This is our fourth post about What makes a website vulnerable. Last week we shared with you the most common security misconfigurations, including the update of the software. This week we shall detail the update problem and related security issues that may arise.
Updating the website is one of the most simple and easy security maintenance measures and, in the same time, one of the most neglected.
Especially small businesses tend to neglect the update of their website, considering it a low priority, a time consuming measure, dangerous for the proper functioning of the website (in many cases it is assumed that an update may cause the website’s downtime) or just a measure without effective benefits.
Therefore, in this article we will detail you the benefits of a correct and complete update of the website, as well as the issues that arise from the lack of updating.
For start, let’s establish what exactly you should consider updating:
- content management system (e.g. WordPress, Magento, Joomla, Drupal);
Also, before start updating, make sure you perform a backup of your website! Regular and full backup is essential to keep your website up and running. While you may think that your website information has not been changed since your last backup, the database is constantly updating (with new users, login data etc.).
Then, updates are necessary because either one of your assets present a specific vulnerability that need to be patched, either your website has become, over time, outdated and the update shall ensure an optimal functioning and security updated to current internet dangers.
Now, let’s take a look on different types of update.
Many websites that have frequent changes in their content use a content management system (CMS) so as to easily manage these changes. In this sense, many businesses choose to use an open source CMS (anyone can inspect and modify the source code) because of their undebatable advantages: system easy to install, design easy to manage, wide variety of extra functionalities, their are suitable for a wide range of content. However, an open source CMS is a two-edged sword because the source code is also exposed to hackers which can analyse the code and find weaknesses they can abuse. A lot of CMS updates are meant to patch a vulnerability, which, in many cases, it has already been published. Therefore, the updates of your CMS should be installed as quick as they appear as there will be always a hacker that shall check the outdated websites to exploit the vulnerability.

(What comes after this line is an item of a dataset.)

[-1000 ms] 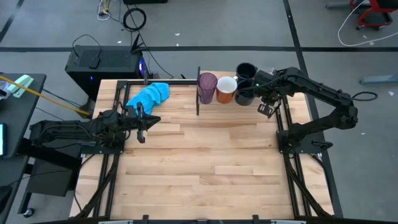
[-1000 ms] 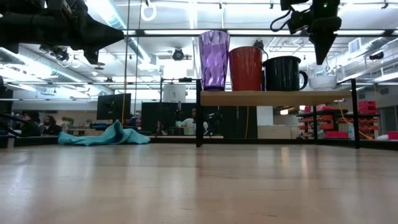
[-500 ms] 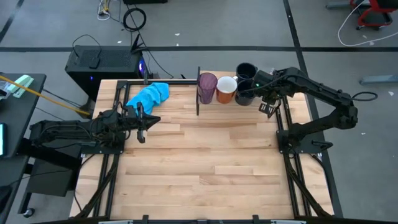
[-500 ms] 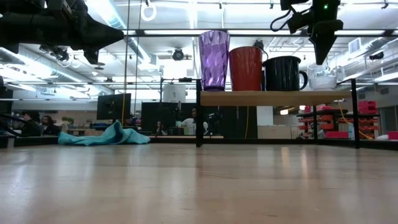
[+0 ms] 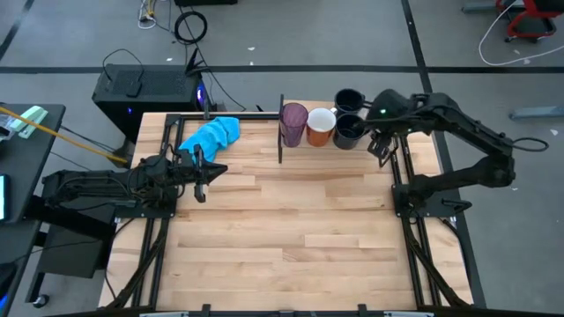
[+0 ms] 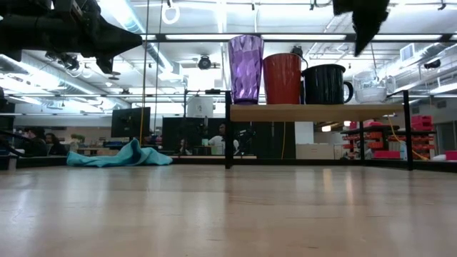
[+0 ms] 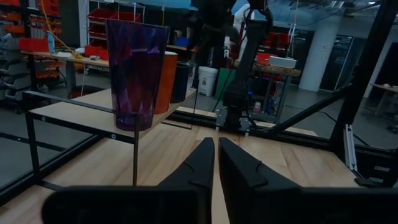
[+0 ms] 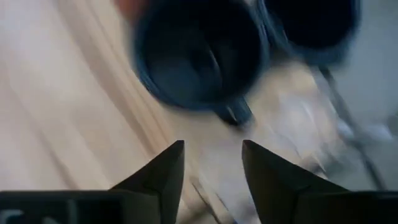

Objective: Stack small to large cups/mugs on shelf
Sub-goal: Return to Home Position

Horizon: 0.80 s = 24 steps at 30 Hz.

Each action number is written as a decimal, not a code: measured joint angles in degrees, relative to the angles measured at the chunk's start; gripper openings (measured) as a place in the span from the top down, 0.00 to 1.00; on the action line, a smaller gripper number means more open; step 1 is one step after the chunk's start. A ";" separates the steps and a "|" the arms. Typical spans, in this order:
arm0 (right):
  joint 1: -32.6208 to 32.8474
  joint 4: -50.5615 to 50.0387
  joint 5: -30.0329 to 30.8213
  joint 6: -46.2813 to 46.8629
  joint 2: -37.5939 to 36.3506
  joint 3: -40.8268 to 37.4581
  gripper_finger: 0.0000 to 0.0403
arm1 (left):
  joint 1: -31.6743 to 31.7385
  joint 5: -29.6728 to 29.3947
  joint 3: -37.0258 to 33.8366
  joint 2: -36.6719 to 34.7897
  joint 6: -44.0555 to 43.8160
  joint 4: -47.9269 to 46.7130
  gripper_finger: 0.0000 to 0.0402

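Note:
On the shelf (image 6: 314, 112) at the table's far edge stand, left to right, the purple tumbler (image 5: 293, 123), the orange mug (image 5: 320, 126) and a navy mug (image 5: 348, 132). The second navy mug (image 5: 349, 100) is behind the first. A small clear cup (image 6: 369, 89) stands on the shelf's right part. My right gripper (image 8: 212, 165) is open and empty. It hangs above the shelf, just right of the near navy mug's handle (image 8: 233, 112). My left gripper (image 7: 216, 168) is shut and empty, held over the table's left side (image 5: 201, 172).
A bright blue cloth (image 5: 211, 135) lies crumpled at the table's far left, left of the shelf. The shelf's thin black uprights (image 6: 228, 132) stand at its corners. The wide wooden tabletop (image 5: 282, 229) stretches in front of the shelf.
My right gripper has risen from just above the clear cup to well above the shelf, staying open. The cups and the left arm have kept still.

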 joint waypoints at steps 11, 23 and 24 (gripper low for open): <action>2.04 35.29 -17.63 2.45 -20.76 -21.47 0.55 | 0.01 -0.01 0.00 -0.01 0.00 -0.01 0.90; 15.85 77.50 -13.34 7.12 -35.96 -53.74 0.61 | -0.01 0.00 0.00 -0.01 0.00 -0.02 0.92; 16.71 80.48 -13.29 6.57 -36.44 -55.77 0.62 | 0.00 -0.01 0.00 0.00 0.00 -0.02 0.93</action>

In case of customized CMSs, the update process requires extra attention, because the added functionalities may continue to keep the vulnerability which should have been patch by the update. Therefore, in these cases, a penetration test is recommendable to be sure that the vulnerability was patched (especially when the vulnerability was published).
With regard to plugins and themes, both have the ability to become malicious even though they were safe for the website in the beginning. This happens when the respective plugin/theme is sold to a new owner which create a new version of the plugin/theme by adding malicious code. Another case is when an entity/person succeed to add itself as owner of the plugin/theme and gain the possibility to add malicious code.
Also, the plugins and themes may be created as malicious from the beginning. Therefore, you should be extra careful when choosing them, download them only from trusted sources, avoid the free and outdated ones (nothing is free and in the end you may pay a lot more on repairing the breach) and check when they were last updated (to see if the vulnerabilities were patched). No plugin or theme should be install without being vetted before. They are good windows for malicious code.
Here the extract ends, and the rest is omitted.